The Day So Far
Equities across the board are reeling from the strong sell-off in US equities into yesterday’s close as the S&P fell 60 points from the highs, led by crude which fell almost $3 on global growth concerns and ahead of the API inventory release after the US close. Overnight, Chinese CPI came in a 2% y/y, slightly ahead of expectations and perhaps allaying about slowing growth and consumer demand in China but it is also a far cry from the 6%+ inflation seen in 2010. Inflation globally has trended lower generally in line with falling commodities; this is despite the best efforts of central bankers over the past 7 years. The notable absentee from the risk-off moves yesterday was T notes, probably a reflection of traders unwillingness to heavily bid up fixed income before the Fed next week, so do not expect a big correlated move up in US Treasuries if equities continue to come under pressure.
The Afternoon View
For now though, the Fed takes the backseat as we look ahead to the Bank of England rate decision and meeting minutes to be released today for the 2ndtime since the BoE decided to change how it delivers its communications. Sterling has traded strongly today, recently finding resistance at the 1.54 handle. Since the previous minutes, UK employment and manufacturing data has weakened along with inflation expectations, so it will be a major surprise if the BoE strikes a hawkish tone.

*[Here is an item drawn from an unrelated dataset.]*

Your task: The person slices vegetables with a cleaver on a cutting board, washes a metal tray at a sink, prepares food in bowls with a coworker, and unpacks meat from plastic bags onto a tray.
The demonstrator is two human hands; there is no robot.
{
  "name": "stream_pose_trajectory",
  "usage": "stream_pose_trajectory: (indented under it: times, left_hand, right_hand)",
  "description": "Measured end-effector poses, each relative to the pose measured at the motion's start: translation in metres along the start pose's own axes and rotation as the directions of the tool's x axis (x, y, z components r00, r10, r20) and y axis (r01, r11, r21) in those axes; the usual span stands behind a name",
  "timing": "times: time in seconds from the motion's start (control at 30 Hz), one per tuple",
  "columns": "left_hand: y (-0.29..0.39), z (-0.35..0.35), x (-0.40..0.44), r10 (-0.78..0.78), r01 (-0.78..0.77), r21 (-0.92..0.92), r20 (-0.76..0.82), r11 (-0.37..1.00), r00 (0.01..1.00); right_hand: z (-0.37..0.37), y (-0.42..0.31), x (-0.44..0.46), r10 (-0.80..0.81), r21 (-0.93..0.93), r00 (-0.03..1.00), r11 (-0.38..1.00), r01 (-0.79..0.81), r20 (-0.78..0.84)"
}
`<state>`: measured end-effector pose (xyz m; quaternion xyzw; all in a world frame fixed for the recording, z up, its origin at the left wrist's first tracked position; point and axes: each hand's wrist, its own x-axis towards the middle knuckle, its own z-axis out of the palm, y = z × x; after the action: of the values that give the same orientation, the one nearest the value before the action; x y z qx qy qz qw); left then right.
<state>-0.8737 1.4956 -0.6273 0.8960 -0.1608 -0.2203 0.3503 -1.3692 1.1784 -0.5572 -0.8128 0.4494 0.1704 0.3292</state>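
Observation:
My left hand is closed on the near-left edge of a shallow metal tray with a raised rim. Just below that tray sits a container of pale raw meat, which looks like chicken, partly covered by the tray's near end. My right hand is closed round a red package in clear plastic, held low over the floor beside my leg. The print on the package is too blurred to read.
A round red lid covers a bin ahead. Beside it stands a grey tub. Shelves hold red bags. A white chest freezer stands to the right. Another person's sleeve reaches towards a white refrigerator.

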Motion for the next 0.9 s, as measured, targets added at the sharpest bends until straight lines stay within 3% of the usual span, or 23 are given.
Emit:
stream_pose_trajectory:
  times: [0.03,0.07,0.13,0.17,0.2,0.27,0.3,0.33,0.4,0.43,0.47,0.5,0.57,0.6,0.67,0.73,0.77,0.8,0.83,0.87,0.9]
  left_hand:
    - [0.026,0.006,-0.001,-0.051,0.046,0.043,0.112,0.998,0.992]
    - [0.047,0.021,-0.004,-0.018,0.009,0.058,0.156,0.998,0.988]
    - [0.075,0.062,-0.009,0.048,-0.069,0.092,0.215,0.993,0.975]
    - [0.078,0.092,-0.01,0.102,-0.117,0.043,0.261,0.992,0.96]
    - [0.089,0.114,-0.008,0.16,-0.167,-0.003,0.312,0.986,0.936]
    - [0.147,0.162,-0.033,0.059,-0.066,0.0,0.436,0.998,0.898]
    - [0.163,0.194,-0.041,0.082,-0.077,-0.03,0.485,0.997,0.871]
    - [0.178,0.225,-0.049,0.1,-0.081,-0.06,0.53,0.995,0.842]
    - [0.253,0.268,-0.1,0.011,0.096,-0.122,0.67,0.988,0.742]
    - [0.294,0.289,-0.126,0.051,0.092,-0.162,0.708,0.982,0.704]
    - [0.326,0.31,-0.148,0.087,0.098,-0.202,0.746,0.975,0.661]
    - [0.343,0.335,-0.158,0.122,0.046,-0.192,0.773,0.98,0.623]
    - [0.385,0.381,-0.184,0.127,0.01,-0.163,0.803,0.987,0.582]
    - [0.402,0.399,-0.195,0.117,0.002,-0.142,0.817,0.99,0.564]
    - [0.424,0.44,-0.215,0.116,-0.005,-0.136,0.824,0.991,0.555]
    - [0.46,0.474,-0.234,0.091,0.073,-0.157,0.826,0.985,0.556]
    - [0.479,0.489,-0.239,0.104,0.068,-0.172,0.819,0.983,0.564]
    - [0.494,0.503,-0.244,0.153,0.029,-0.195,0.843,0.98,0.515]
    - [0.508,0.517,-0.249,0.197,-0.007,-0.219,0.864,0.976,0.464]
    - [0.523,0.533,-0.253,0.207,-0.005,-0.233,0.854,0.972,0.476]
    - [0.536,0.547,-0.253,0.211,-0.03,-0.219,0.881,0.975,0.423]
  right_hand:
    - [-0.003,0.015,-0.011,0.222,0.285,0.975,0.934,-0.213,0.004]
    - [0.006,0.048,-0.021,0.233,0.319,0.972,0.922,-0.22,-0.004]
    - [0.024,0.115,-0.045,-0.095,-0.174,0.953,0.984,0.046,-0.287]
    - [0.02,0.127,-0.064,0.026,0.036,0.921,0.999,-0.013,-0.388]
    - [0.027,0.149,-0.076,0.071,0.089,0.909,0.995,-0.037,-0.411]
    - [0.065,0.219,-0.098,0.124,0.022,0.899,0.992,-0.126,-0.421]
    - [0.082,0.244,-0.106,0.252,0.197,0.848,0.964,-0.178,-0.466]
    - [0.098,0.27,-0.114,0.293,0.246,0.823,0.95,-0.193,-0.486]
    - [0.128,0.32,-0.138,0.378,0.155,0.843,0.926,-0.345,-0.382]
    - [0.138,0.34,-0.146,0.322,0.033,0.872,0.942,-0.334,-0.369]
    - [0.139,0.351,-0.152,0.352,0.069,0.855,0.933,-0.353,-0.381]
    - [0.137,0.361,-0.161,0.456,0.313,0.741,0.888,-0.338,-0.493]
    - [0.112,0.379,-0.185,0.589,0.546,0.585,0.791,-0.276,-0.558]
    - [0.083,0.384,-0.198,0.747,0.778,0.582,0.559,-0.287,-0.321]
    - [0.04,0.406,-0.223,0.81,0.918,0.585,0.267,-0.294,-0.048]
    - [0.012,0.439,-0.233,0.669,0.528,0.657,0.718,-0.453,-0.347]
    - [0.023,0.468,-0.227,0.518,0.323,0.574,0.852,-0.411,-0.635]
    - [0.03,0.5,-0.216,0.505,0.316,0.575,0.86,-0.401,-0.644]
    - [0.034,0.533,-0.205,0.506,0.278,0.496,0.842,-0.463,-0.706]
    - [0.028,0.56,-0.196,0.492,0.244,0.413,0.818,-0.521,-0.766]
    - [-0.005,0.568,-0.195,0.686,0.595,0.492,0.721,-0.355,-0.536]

Elsewhere, we have the BoE crude oil inventories this afternoon, with crude recovering somewhat this morning alongside equities. Crude, and commodities in general, remain fragile as global growth fears and oversupply in the US have combined to keep WTI below $50 for much of this year and we see little sign of this changing until either the dollar weakens significantly or the supply bottlenecks in refineries across the world start to unwind. A global economic recovery would certainly help too, but in the short term we maintain our short bias in crude, last night’s API release showing another build in supply of 2.1 million barrels. The expectation for today is for a more modest build of 250K, which is likely to be crushed if last night’s API release is anything to go by and we are looking for shorts from just above the $45 handle. Look to equities as well, the crude/ S&P positive correlation coming to the fore yesterday.